Where the listing below has a line with "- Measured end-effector", write out exactly that line and every line after it, stopping after the line with "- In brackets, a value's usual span".

━━━ SUPPLIED MATERIAL ━━━

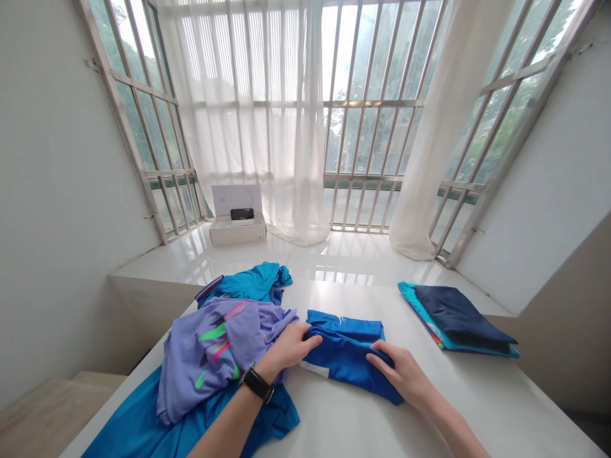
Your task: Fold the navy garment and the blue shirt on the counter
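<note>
A royal-blue garment (pixel 341 350), folded into a long strip, lies across the middle of the white table. There is a small white print on its far layer and a white patch at its near left edge. My left hand (pixel 296 346), with a black watch on the wrist, is closed on the left end, its fingertips partly hidden by cloth. At the right end, my right hand (pixel 401 372) pinches the near layer between thumb and fingers. Beside my left hand lies a crumpled purple shirt (pixel 191 337) with green and pink marks.
Teal and blue clothes (pixel 252 280) lie heaped behind the purple shirt, and a blue garment (pixel 128 413) spreads beneath it. A folded stack (pixel 463 318) sits on the right of the table (pixel 344 426). On the window ledge, an open white box (pixel 238 232) holds up a black device (pixel 242 214).
</note>
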The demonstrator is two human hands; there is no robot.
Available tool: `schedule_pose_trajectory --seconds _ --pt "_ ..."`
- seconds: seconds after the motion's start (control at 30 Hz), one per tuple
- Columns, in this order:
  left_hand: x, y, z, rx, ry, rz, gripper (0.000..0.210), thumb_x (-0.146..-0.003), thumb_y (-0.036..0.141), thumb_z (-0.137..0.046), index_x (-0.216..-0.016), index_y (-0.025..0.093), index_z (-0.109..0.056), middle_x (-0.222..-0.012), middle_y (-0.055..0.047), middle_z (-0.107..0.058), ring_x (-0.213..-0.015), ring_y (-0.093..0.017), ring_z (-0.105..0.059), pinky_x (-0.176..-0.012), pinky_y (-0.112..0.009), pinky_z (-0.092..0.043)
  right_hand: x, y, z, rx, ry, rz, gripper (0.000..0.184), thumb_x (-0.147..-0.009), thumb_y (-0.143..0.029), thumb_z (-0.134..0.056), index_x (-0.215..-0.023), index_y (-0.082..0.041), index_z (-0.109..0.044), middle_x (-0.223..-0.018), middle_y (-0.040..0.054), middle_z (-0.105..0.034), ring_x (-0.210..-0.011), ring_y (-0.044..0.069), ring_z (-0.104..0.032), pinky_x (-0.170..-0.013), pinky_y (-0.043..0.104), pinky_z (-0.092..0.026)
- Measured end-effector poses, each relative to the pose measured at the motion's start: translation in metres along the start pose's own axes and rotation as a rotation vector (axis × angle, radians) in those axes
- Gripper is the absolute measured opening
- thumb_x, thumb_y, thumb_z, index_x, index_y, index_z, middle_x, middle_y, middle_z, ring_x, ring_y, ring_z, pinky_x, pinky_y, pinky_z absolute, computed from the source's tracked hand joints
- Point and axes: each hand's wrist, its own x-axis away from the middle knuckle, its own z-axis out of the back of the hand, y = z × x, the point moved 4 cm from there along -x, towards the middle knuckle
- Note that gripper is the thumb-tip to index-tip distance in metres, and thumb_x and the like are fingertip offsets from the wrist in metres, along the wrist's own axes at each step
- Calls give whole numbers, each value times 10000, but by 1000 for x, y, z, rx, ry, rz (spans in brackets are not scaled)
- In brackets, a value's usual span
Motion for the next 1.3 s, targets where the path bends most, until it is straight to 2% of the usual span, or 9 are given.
schedule_pose_trajectory --seconds 0.1,0.2,0.33,0.47,0.67,0.93,1.13,1.3 --pt "1 -2 -1 104 -32 6 342 -878 488 -503 -767 186 -619 -643 16 -502 -580 -145 -470 -552 -258 -379 0 0 -1 -2 -1 5 356 -935 -554 -435 -866 -238 -585 -777 -3 -654 -724 183 -569 -715 286 -455" --pt "3 -5 -5 242 -80 73 388 -886 542 -494 -956 201 -663 -726 4 -557 -549 -144 -488 -476 -252 -414 1 1 -1 -1 -5 5 345 -940 -548 -427 -869 -243 -572 -779 -6 -646 -726 183 -563 -720 290 -455" --pt "4 -5 -10 423 -118 90 443 -870 588 -524 -1067 224 -681 -973 -45 -670 -803 -207 -601 -532 -256 -522 1 1 -2 -13 -11 -2 357 -946 -558 -408 -869 -245 -560 -786 -4 -640 -736 186 -560 -729 299 -454" --pt "4 -9 -11 449 -88 166 458 -854 616 -542 -1047 230 -695 -952 -40 -700 -869 -218 -612 -575 -249 -546 0 2 -2 -27 -16 -9 373 -935 -571 -418 -842 -239 -558 -781 -4 -637 -744 188 -562 -737 304 -458" --pt "3 -15 -12 408 -69 169 414 -877 575 -540 -1005 211 -689 -906 -53 -695 -815 -228 -649 -547 -296 -553 -1 1 -1 -54 -16 -16 395 -929 -585 -424 -821 -234 -567 -797 3 -651 -778 200 -588 -758 307 -467" --pt "0 -21 -13 275 -28 142 398 -901 552 -486 -783 195 -616 -673 -5 -589 -640 -170 -584 -522 -261 -471 -1 3 -1 -47 1 -43 381 -916 -577 -441 -806 -239 -580 -794 2 -681 -771 204 -614 -753 304 -472" --pt "1 -10 -4 43 74 85 387 -924 478 -435 -695 195 -568 -619 9 -534 -605 -164 -549 -546 -271 -390 -2 5 -3 -25 -18 -62 394 -920 -598 -421 -806 -244 -551 -799 1 -669 -778 203 -608 -761 307 -457" --pt "3 -6 -2 -94 153 53 369 -961 420 -428 -698 201 -564 -629 3 -566 -634 -165 -576 -580 -269 -357 -2 8 -4 -1 -16 -80 394 -919 -595 -417 -782 -246 -537 -790 5 -675 -768 207 -612 -747 310 -454"
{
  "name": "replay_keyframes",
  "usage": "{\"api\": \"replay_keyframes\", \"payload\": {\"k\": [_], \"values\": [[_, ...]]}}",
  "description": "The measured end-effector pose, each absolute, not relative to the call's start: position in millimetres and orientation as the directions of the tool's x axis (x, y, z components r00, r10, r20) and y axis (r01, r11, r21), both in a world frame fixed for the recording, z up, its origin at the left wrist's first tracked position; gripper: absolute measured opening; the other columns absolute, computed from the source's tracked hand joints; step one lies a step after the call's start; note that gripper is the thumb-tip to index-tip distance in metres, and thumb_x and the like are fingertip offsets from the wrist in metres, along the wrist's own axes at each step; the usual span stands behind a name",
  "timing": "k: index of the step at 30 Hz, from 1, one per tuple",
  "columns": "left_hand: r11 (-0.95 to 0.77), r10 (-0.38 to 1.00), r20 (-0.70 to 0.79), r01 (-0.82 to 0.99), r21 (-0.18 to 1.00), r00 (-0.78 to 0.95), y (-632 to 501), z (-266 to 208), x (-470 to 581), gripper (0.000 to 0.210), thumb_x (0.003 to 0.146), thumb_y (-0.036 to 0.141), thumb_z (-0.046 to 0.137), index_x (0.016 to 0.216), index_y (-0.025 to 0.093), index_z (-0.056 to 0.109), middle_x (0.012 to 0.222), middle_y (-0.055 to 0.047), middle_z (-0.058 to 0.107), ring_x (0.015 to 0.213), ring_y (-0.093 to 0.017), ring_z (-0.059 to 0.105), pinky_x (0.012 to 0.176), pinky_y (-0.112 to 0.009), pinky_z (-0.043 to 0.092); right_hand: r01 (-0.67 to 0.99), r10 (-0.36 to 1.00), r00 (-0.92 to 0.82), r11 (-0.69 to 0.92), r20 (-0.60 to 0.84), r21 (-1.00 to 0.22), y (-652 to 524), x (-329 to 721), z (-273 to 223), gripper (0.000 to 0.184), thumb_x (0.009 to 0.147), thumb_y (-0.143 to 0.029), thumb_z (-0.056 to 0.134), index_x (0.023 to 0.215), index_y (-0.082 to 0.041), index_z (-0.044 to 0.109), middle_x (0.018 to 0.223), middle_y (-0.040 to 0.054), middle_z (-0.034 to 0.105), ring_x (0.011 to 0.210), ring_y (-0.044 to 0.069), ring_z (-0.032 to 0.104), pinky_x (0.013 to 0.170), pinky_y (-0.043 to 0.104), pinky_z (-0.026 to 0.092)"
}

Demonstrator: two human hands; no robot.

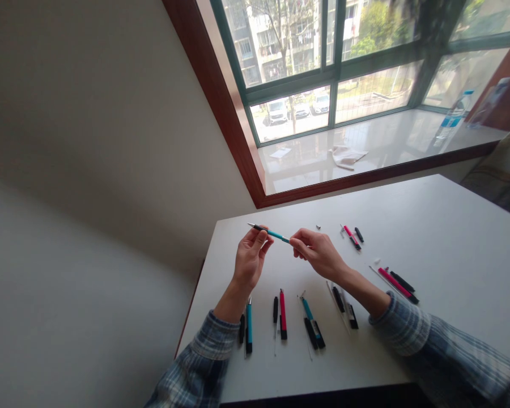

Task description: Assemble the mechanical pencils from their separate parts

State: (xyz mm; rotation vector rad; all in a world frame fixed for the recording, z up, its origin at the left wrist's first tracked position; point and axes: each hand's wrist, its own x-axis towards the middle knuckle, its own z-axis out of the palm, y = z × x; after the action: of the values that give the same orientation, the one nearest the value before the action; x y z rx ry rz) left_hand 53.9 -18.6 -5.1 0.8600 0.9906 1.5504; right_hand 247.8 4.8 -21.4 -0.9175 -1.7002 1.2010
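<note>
A teal ballpoint pen point(276, 234) with a black grip and silver tip is held between my two hands above the white table, its tip pointing left. My left hand point(250, 258) pinches it at the black grip. My right hand point(318, 252) closes round the other end, whose tip is hidden in the fingers. Below lie taken-apart pens: a red barrel point(283, 314) beside a black grip and a thin refill, a teal barrel point(308, 310) with black parts, and another teal barrel point(249, 326) near my left sleeve.
More pen parts lie to the right, including a red barrel point(394, 282) and a smaller red piece point(351, 235). The white table point(459, 238) meets a windowsill point(297, 175) holding a cloth point(347, 156) and a plastic bottle point(454, 116). A wall point(110, 170) stands at left.
</note>
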Motion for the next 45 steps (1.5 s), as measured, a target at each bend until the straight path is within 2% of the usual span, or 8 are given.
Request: {"api": "replay_keyframes", "payload": {"k": [10,15,21,26,28,30,33,45], "values": [[-0.147,0.981,0.09,-0.358,0.922,-0.171,-20.3,-5.6,55.3,0.027,0.077,0.032,0.088,0.096,0.017,0.076,0.095,-0.002,0.069,0.085,-0.012,0.065,0.088,-0.028,0.054,-0.071,0.859,-0.509,0.023,0.056,-0.997,10.4,242.3,-34.6,0.047,0.098,-0.06,0.05,0.081,-0.019,0.065,0.052,-0.0048,0.051,0.045,0.011,0.043,0.048,0.025,0.034],[-0.147,0.984,0.118,-0.237,0.96,-0.131,-21.6,-0.9,53.1,0.028,0.078,0.03,0.087,0.102,0.018,0.078,0.103,-0.006,0.073,0.088,-0.016,0.067,0.093,-0.034,0.055,-0.296,0.932,-0.362,-0.078,0.036,-0.952,15.7,247.5,-31.8,0.042,0.087,-0.06,0.072,0.082,-0.018,0.066,0.07,0.0012,0.065,0.062,0.013,0.058,0.061,0.026,0.048],[-0.155,0.987,0.158,0.083,0.984,-0.033,-19.0,-6.2,48.1,0.062,0.081,0.013,0.074,0.14,0.028,0.063,0.121,-0.009,0.071,0.094,-0.019,0.068,0.087,-0.035,0.055,-0.608,0.972,-0.156,-0.237,-0.179,-0.758,39.5,271.6,-28.1,0.03,0.088,-0.054,0.074,0.095,-0.027,0.066,0.096,0.0062,0.072,0.098,0.024,0.069,0.085,0.04,0.062],[-0.16,0.981,0.171,0.121,0.98,-0.091,-14.8,-15.1,45.2,0.048,0.084,0.015,0.067,0.13,0.024,0.069,0.111,-0.008,0.072,0.085,-0.016,0.065,0.08,-0.031,0.054,-0.739,0.95,-0.2,-0.307,-0.241,-0.599,47.9,282.7,-23.7,0.01,0.098,-0.036,0.061,0.093,-0.027,0.059,0.075,0.0008,0.061,0.075,0.018,0.068,0.074,0.036,0.065],[-0.157,0.98,0.173,0.149,0.976,-0.097,-14.3,-14.0,44.2,0.039,0.086,0.018,0.064,0.124,0.022,0.072,0.111,-0.008,0.072,0.086,-0.017,0.065,0.08,-0.031,0.053,-0.79,0.922,-0.278,-0.378,-0.268,-0.482,46.2,284.7,-19.6,0.008,0.099,-0.029,0.057,0.092,-0.025,0.057,0.066,-0.0039,0.049,0.054,0.011,0.055,0.052,0.023,0.057],[-0.149,0.98,0.17,0.191,0.97,-0.101,-14.6,-11.6,43.6,0.033,0.089,0.022,0.062,0.12,0.021,0.072,0.112,-0.008,0.072,0.087,-0.017,0.065,0.082,-0.032,0.053,-0.807,0.884,-0.386,-0.462,-0.264,-0.367,42.4,286.1,-14.7,0.01,0.098,-0.025,0.053,0.089,-0.023,0.054,0.059,-0.0077,0.038,0.041,0.008,0.037,0.035,0.016,0.038],[-0.144,0.979,0.174,0.245,0.959,-0.105,-15.4,-9.3,43.5,0.03,0.09,0.024,0.062,0.118,0.019,0.072,0.114,-0.008,0.072,0.088,-0.017,0.065,0.083,-0.032,0.053,-0.807,0.847,-0.479,-0.528,-0.229,-0.265,35.3,286.4,-8.1,0.014,0.095,-0.02,0.046,0.082,-0.022,0.05,0.053,-0.0103,0.025,0.037,0.007,0.021,0.029,0.017,0.02],[-0.15,0.98,0.183,0.321,0.935,-0.076,-18.1,-4.5,46.6,0.027,0.091,0.028,0.062,0.113,0.017,0.072,0.105,-0.008,0.074,0.085,-0.017,0.065,0.081,-0.031,0.054,-0.779,0.841,-0.508,-0.541,-0.188,-0.317,25.4,281.0,-2.5,0.019,0.089,-0.023,0.044,0.07,-0.021,0.048,0.05,-0.0106,0.017,0.041,0.009,0.01,0.034,0.021,0.012]]}}
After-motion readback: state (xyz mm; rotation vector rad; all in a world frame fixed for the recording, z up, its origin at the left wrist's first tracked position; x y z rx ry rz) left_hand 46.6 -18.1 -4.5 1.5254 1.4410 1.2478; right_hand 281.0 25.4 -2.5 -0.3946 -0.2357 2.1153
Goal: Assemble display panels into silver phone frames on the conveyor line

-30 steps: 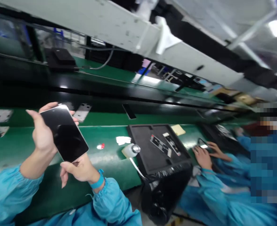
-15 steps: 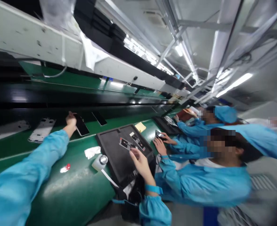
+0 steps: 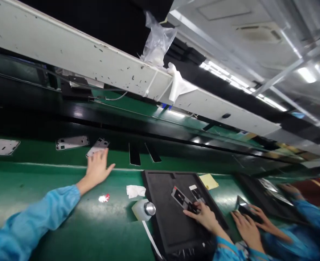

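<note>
My left hand [image 3: 97,169] is open, palm down with fingers spread, at the near end of a pale phone frame [image 3: 99,144]. Its fingertips overlap the frame; whether they touch it I cannot tell. To its left lies another phone frame [image 3: 72,142], to its right two dark flat panels, one a black panel [image 3: 134,155]. My right hand [image 3: 205,217], with a blue band at the wrist, is over a black tray [image 3: 173,232]. Its thumb and fingers close round the end of a grey-and-black phone part [image 3: 181,197]. A second phone part [image 3: 196,192] lies just beyond.
A bottle with a metal cap [image 3: 143,209] stands left of the tray, near a crumpled white tissue [image 3: 136,191]. A red-and-white scrap [image 3: 104,198] lies on the green bench [image 3: 100,232]. A yellow pad [image 3: 209,181] is behind the tray. At right, a co-worker's hands [image 3: 247,224] hold a dark device.
My left hand has moved from beside a black panel leftward to the pale phone frame, its fingers now spread. My right hand stays at the same phone part. The view has turned left.
</note>
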`<state>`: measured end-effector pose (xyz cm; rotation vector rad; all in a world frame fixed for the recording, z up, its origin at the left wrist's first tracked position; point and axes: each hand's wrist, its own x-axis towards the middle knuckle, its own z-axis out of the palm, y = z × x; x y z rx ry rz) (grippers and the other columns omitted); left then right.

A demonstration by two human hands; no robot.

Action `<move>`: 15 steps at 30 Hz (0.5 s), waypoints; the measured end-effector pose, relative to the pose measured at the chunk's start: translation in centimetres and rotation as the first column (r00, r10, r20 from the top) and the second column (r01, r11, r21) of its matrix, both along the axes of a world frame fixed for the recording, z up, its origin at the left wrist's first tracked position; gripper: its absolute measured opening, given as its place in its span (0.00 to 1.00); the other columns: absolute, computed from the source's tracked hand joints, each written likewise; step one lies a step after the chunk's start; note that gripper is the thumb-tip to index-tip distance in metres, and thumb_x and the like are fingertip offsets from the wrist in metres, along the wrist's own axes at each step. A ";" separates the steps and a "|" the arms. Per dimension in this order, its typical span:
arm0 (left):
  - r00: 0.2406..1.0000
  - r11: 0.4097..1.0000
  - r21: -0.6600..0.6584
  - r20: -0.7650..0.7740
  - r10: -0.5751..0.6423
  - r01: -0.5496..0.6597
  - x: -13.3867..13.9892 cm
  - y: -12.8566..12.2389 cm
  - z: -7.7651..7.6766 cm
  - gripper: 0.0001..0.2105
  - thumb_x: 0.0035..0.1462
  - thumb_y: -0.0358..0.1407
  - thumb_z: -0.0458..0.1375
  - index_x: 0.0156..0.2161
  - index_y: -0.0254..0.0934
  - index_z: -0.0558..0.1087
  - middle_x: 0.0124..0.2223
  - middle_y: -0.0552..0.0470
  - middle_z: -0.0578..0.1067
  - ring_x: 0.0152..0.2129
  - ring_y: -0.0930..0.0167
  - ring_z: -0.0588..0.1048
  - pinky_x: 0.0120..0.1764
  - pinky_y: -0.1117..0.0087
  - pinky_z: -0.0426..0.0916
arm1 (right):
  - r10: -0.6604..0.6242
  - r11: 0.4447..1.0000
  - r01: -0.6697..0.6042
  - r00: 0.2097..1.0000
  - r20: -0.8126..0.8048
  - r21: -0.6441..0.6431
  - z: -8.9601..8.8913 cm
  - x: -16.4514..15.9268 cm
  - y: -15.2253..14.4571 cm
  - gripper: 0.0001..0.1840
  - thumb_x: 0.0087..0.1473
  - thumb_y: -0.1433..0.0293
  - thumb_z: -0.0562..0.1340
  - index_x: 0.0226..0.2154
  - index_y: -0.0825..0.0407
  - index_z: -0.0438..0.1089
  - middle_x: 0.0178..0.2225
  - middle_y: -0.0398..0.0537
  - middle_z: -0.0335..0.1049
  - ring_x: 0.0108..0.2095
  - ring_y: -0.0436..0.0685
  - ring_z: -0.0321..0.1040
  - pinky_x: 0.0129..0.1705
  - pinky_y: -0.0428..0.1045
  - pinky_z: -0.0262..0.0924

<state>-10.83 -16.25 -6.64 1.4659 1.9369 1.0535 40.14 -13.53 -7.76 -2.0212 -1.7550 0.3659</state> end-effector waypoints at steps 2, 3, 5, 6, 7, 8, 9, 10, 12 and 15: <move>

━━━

YOUR SOLUTION:
- Measured end-effector poses, each relative to the pose measured at the motion's start: translation in metres along the start pose's own axes and rotation as a rotation vector (axis × angle, radians) in those axes
- Gripper is the absolute measured opening
- thumb_x, thumb_y, thumb_z, index_x, index_y, index_z, middle_x, middle_y, middle_z, ring_x, ring_y, ring_z, pinky_x, pinky_y, pinky_z absolute, computed from the source's tracked hand joints
- Point and axes: each hand's wrist, its own x-axis away from the middle knuckle, its own z-axis out of the back of the hand, y = z × x, the point moved 4 cm from there along -x, towards the middle knuckle
- Note that gripper is the thumb-tip to index-tip distance in metres, and thumb_x and the like are fingertip offsets from the wrist in metres, along the wrist's own axes at each step
- Calls give whole numbers, each value times 10000, but by 1000 for x, y, z, rx, ry, rz (spans in brackets are not scaled)
- In brackets, a value's usual span

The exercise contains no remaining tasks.